### WORK ORDER
Transcribe word for word the lines below from the line with "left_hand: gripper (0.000" through the line with "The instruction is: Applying", ends included.

### DATASET EXCERPT
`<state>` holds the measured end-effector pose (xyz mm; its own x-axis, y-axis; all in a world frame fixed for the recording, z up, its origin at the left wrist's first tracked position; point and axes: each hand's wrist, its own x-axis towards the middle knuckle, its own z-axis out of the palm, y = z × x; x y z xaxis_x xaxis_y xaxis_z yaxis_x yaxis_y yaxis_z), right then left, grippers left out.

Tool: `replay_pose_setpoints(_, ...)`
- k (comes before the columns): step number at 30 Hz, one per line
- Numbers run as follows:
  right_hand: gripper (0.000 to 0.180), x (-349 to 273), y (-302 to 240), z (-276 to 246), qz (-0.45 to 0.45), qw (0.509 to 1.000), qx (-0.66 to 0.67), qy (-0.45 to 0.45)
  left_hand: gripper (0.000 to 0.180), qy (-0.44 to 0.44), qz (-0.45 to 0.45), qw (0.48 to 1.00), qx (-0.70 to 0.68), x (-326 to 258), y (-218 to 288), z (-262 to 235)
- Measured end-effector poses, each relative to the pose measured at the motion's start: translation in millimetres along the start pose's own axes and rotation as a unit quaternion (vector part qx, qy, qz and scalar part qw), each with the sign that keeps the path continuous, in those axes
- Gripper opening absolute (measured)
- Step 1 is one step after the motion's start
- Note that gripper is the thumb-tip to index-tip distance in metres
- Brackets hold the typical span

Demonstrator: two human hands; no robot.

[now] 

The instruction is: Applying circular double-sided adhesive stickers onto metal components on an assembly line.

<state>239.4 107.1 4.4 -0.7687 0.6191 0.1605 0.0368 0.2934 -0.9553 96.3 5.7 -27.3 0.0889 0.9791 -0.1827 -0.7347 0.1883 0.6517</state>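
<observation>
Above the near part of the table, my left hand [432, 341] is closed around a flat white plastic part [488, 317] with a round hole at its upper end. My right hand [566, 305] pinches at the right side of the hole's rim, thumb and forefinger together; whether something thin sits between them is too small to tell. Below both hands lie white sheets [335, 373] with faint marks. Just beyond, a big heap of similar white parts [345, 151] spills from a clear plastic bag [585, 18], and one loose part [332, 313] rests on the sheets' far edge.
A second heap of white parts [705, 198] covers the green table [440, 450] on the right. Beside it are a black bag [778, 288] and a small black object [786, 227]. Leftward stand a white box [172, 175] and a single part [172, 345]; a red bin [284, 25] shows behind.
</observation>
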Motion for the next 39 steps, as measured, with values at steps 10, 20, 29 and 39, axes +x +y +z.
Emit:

### EXERCISE OUTPUT
  left_hand: gripper (0.000 to 0.180), qy (-0.44 to 0.44), qz (-0.45 to 0.45), qw (0.48 to 1.00), qx (-0.70 to 0.68), x (-326 to 258), y (-218 to 288), z (-262 to 235)
- Measured end-effector poses, each relative to the pose measured at the motion's start: translation in millimetres along the start pose's own axes and rotation as a unit quaternion (vector part qx, qy, qz and scalar part qw), each with the sign that keeps the path continuous, in those axes
- Gripper opening absolute (measured)
- Step 1 is one step after the motion's start
- Note that gripper is the thumb-tip to index-tip distance in metres
- Brackets hold the typical span

Demonstrator: two human hands; no robot.

[now] 

The instruction is: Applying circular double-sided adhesive stickers onto metal components on an assembly line.

The complete answer has been given.